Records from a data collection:
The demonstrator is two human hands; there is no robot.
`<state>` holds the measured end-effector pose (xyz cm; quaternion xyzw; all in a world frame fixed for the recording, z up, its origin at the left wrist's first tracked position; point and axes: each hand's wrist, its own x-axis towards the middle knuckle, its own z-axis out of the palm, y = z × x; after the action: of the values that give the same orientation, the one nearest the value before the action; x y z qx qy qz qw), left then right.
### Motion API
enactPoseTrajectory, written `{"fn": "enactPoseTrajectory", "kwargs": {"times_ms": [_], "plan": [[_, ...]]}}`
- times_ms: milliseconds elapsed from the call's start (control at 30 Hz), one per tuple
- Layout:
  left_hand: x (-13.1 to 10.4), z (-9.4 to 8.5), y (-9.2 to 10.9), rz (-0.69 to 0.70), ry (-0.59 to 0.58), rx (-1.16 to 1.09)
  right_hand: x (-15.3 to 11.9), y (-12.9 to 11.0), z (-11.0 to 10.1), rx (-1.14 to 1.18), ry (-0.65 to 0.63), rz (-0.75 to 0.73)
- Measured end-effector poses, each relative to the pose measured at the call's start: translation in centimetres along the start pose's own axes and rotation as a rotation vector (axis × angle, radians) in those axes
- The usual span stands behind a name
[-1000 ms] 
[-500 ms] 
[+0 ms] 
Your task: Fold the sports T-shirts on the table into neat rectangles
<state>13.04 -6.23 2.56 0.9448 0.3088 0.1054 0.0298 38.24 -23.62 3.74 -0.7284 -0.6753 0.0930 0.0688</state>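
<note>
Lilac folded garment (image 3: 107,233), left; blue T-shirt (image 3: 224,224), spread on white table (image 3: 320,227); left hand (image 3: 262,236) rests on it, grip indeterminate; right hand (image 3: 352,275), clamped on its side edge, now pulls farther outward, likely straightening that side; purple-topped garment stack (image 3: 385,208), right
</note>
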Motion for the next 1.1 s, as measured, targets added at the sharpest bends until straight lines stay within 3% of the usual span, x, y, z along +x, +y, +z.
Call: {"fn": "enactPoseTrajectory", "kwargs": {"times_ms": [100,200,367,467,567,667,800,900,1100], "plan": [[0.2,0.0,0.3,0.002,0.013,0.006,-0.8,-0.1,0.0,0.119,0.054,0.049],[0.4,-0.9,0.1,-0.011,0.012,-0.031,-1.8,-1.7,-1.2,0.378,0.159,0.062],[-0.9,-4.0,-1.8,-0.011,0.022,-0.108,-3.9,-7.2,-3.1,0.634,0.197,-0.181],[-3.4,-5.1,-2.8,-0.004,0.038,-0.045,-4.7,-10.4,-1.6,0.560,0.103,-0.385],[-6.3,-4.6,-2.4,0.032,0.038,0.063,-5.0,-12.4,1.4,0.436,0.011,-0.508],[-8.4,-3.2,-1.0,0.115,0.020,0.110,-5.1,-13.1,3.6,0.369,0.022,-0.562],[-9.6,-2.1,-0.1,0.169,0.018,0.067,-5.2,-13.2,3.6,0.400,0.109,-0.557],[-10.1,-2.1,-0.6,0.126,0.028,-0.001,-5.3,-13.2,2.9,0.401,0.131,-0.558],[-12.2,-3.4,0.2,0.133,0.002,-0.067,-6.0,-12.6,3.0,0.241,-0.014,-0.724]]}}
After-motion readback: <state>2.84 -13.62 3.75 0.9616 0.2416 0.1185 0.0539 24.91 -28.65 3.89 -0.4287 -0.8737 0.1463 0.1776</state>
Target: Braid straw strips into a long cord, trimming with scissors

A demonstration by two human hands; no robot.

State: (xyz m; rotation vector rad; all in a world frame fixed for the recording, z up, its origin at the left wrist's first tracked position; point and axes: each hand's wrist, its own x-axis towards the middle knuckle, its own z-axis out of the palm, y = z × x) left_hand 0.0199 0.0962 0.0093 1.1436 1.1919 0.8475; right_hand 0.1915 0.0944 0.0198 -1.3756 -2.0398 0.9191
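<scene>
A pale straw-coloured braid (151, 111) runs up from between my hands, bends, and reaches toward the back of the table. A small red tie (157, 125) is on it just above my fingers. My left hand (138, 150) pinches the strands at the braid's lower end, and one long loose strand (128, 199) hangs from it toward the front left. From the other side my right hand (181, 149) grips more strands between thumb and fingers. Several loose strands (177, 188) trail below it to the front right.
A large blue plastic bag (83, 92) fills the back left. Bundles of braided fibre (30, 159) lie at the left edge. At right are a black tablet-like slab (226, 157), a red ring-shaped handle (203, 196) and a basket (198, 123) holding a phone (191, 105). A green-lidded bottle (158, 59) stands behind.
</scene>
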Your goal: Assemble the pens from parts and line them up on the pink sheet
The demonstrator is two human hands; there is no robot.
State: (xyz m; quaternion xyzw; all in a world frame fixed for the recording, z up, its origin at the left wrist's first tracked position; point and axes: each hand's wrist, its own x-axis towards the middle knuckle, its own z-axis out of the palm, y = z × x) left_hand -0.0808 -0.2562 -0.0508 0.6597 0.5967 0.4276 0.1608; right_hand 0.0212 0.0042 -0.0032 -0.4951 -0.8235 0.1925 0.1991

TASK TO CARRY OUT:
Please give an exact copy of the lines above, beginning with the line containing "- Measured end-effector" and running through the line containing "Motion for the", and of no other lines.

SOLUTION TO THIS TASK:
- Measured end-effector poses, each relative to the pose measured at the call's start: translation in centimetres along the start pose's own axes and rotation as a rotation vector (axis × angle, radians) in those axes
- The usual span stands behind a name
[-1000 ms] 
[-500 ms] 
[+0 ms] 
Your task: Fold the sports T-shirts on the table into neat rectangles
<state>13.04 -6.23 2.56 0.9448 0.3088 0.1054 0.0298 38.24 -23.62 3.74 -0.7284 -0.6753 0.0930 0.0688</state>
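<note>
Lilac folded garment (image 3: 107,233), left; blue T-shirt (image 3: 224,224), spread on white table (image 3: 320,227); left hand (image 3: 262,236) rests on it, grip indeterminate; right hand (image 3: 352,275), clamped on its side edge, now pulls farther outward, likely straightening that side; purple-topped garment stack (image 3: 385,208), right
</note>
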Motion for the next 1.1 s, as measured, targets added at the sharpest bends until straight lines stay within 3% of the usual span, x, y, z along +x, +y, +z.

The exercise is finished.